9. Dezember: Let Me Entertain You
Man kennt sich, lebte fast zusammen, „also nur ein paar Häuser weiter“, damals. Aber sie hatte nie gegrüßt. Ein befreundeter Journalist hatte es ihm gesteckt, dass sie in London wäre – und man hatte die Sache so arrangiert, dass sie an diesem Abend in ihrer Suite im „The Royal Horseguards“ mit Sicherheit sein würde. Sie würde dort ein Interview geben. Absolut sicher war also die Sache, nur noch ein Unglück oder ein Stimmausfall konnte das Kommende verhindern.
„Rob. Bist du zornig?“
„Quatsch. Ich bin ausgelassen, weil ich meinen Traum umsetze.“
„Du meinst einen geträumten Traum?“
„Richtig. Ich lasse einen echten Traum ‚echt‘ werden. Ha, ha.“
„Der, wo du unter ihrem Fenster singst?“
„Ja, du kennst dich gut aus, wer bist du eigentlich.“
„Ich bin nicht so etwas wie du. Und wenn du mich hörst, so wie jetzt, bin ich eine Art Teil von dir oder deiner Welt.“
„Klingt komisch.“
„Ist es auch. Menschlich betrachtet.“
Einen Bus hatte er gemietet und zwar in ‚Weihnachtsrot‘. Daneben hatte sich ein Schneider mit einem 12-köpfigen Team eine Woche lang mit den Weihnachtsroten-Anzügen der Musiker beschäftigt. Jetzt ist es soweit, ist Nacht über London und fährt hier unten an der dunklen Themse dieser mit Musikern vollgestopfte Bus an.
Rob singt, „das Einzige, was ich gut kann“. Und er verliert sich bereits in seinem ersten Song. Der Raum wird weit, der Blick manchmal unscharf. Die Fahrt geht weiter und er singt, so, als hätte er noch nie etwas anderes getan. Er nimmt auch nicht mehr wahr, wie die Menschen gerührt dastehen, erkennt auch nicht, dass das viele Weiß vor seinen Augen vom einsetzenden Schneefall herrührt. Kaum oder gar nicht bemerkt er, dass der Bus schon lange angehalten hat, wie sich weiter oben im Palais eine Tür öffnet und ‚sie‘ heraustritt. Was er nicht weiß, nicht wirklich bemerkt: Noch nie hat er diesen Song, „Let Me Entertain You“, so gut gesungen und nie mehr wird das Sirren in seiner Stimme so fern und doch so nah wirken.
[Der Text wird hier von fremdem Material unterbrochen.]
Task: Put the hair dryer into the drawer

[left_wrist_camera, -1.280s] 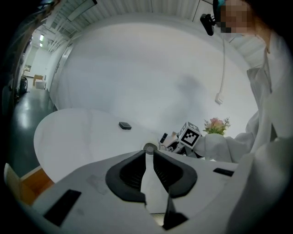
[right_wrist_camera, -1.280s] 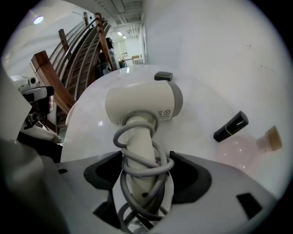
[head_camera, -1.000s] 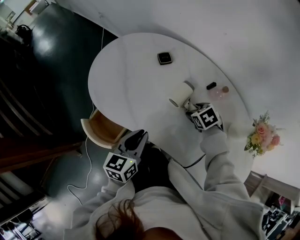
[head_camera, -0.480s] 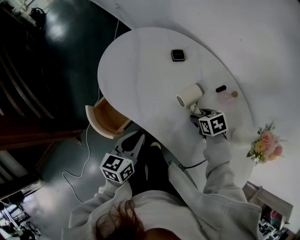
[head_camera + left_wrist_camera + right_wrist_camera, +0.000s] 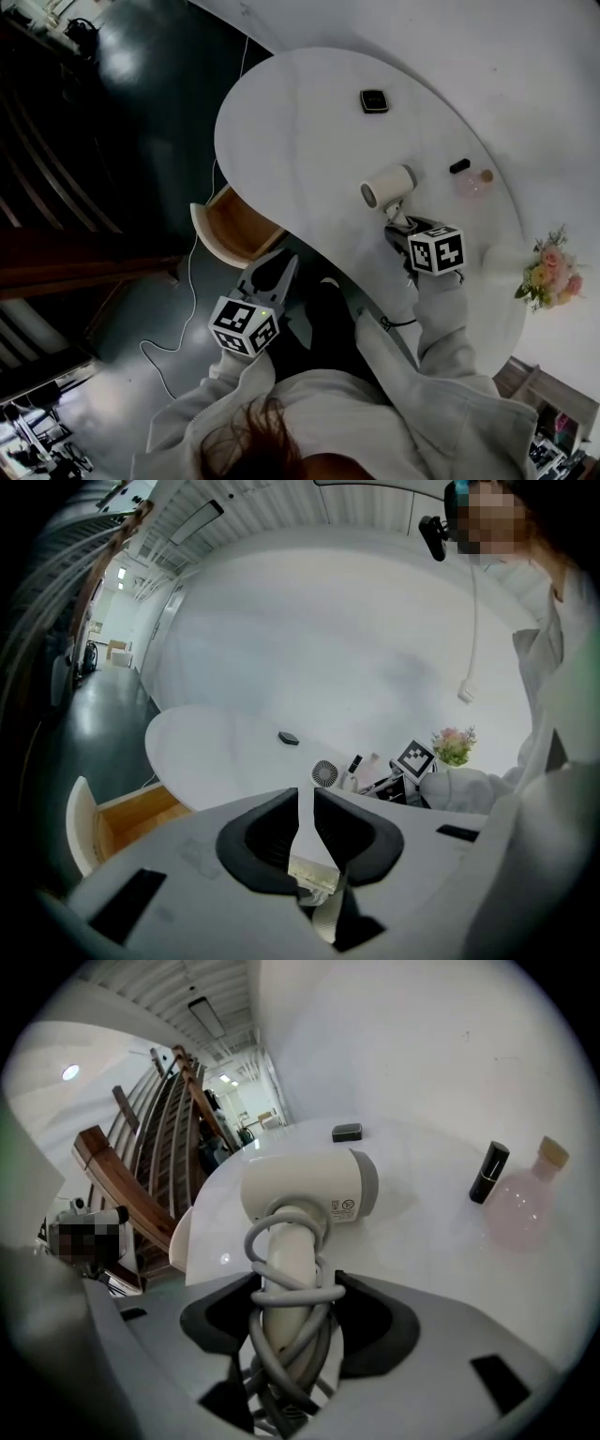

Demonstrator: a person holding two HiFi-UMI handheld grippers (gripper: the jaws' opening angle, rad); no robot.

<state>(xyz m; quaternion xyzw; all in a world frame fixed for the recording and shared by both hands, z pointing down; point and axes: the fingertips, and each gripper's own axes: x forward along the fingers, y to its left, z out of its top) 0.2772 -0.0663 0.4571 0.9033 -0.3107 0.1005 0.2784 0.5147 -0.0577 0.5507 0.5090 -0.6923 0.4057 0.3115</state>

Später, also in einer halben Stunde, der Bus ist zurückgekehrt an den Ausgangspunkt, wird ein Reporter ihn fragen, wie er auf die ‚Idee zu dieser Geschichte‘ gekommen ist. Da erst beginnen die Bilder in ihm rückwärts zu laufen, sieht er sie wirklich, sie, Madonna, auf den Balkon tretend. Ein wenig wie Marilyn erscheint sie ihm da oben. Und immer schöner wird sie – und immer geheimnisvoller werden die Klänge, als sie ihm, dem einfachen Sänger, der nichts anderes kann als singen, als sie ihm, zulächelt.
Da übertrug sich das Lächeln auf ihn und es blieb in, um und an ihm. Jetzt lächelt er immer noch und zwar den Reporter vor ihm an, jenen, der auf die Antwort seiner Frage nach wie vor wartet. Endlich besinnt er sich und antwortet er: „Ich wollte das schönste Lächeln der Welt.“ Er denkt nach, nach wie vor lächelnd und eigentlich will er nur ein wenig Spannung aufbauen, aber das weiß der andere ja nicht. „Und ich habe es bekommen. Das war die Idee.“
Eigentlich ist die Geschichte zu Ende, aber es gibt noch einen Nachtrag meinerseits: Später, viel später, wird unser Sänger an den Reporter zurückdenken, andere fragen, ob da ein solcher gewesen war. Nein, da war kein solcher, wird man ihm erklären, was stimmt und doch wieder nicht. Dieses kleine Detail möchte ich dem Ganzen jetzt noch mit einem lange währenden Lächeln hinzufügen, denn auch ich habe Träume, die auf Erfüllung warten.